• What you need to do
Only the lines from the top of the data through the one with "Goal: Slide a" are to be written out, each exactly as it stands.

======== Data shown ========

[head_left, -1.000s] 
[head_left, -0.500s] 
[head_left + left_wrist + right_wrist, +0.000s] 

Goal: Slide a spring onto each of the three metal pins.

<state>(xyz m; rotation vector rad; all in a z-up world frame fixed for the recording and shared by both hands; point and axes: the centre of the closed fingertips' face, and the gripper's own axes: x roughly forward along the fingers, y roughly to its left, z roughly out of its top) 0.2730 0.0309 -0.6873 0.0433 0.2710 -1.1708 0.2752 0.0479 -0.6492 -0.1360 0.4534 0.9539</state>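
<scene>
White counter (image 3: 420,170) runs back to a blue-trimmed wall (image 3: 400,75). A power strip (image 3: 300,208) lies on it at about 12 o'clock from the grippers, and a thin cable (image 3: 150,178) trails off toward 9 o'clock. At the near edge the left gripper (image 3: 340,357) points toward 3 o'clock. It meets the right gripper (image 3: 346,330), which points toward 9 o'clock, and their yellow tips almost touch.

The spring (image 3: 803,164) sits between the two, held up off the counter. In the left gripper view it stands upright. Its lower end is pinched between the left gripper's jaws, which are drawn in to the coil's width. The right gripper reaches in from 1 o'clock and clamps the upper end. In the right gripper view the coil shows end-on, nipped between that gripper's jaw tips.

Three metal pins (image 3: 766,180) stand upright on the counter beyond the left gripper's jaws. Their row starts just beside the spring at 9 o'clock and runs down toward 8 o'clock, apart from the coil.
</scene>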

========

• Final answer
[head_left, -1.000s] 
[head_left, -0.500s] 
[head_left + left_wrist + right_wrist, +0.000s] 

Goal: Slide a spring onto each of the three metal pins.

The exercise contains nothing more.